High-cost Outlier Threshold

We appreciate that CMS has taken steps to account for some of the pandemic-related factors that may have driven an increase in the high-cost outlier threshold. However, we remain concerned about the dramatic scale of the proposed change — a 39% increase from the FY 2022 threshold. We ask CMS to examine its methodology more closely and consider making additional, temporary changes to help mitigate the substantial increases that are still occurring in the outlier threshold.

Hospital Quality and Value-based Programs

Consistent with hospitals and health systems’ steadfast commitment to advancing health equity, the AHA is pleased to support the addition of health equity-related measures to the inpatient quality reporting (IQR) program. At the same time, we offer several recommendations to ensure the measures are meaningful, feasible, and accurate and achieve their critically important objectives. This includes providing more specific implementation guidance on and revising the scoring methodology of the Hospital Commitment to Equity Measure. We also ask that CMS adopt its proposed health related social needs screening measures for voluntary reporting for now, and revisit a date for mandatory reporting after it has assessed the first year of voluntary reporting.

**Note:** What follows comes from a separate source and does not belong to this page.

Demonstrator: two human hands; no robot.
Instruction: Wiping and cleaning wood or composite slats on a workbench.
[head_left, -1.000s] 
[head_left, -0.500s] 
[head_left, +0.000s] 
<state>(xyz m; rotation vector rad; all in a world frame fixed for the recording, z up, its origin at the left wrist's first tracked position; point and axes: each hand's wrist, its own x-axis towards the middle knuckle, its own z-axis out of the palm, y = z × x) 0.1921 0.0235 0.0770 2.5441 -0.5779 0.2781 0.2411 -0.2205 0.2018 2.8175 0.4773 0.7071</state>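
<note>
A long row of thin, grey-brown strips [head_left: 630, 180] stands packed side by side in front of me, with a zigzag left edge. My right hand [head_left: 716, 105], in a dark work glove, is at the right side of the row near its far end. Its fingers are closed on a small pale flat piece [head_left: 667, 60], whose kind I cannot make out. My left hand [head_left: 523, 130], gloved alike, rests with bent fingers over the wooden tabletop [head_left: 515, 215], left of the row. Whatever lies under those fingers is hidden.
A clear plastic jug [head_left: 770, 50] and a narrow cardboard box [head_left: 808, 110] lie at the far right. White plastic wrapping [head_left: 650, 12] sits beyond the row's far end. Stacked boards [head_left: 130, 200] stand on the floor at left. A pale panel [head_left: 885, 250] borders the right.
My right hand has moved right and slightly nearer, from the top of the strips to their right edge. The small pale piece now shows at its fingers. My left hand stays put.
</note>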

The AHA also thanks CMS for recognizing the continued disruption posed by the COVID-19 public health emergency (PHE) on its quality measurement and value programs, and support CMS’s proposals not to penalize hospitals under the Hospital Value-Based Purchasing and the Hospital-Acquired Condition Reduction Program for FY 2023. However, the AHA has significant concerns about several of CMS’s proposed new quality measures, and urges CMS to reconsider their implementation. In addition, we object to the heavy-handed proposed use of Conditions of Participation to compel data reporting for COVID-19 and future PHEs, and instead urge CMS to work with hospitals to obtain needed data in a more collaborative and sustainable fashion.

We appreciate your consideration of these issues. Our detailed comments are attached.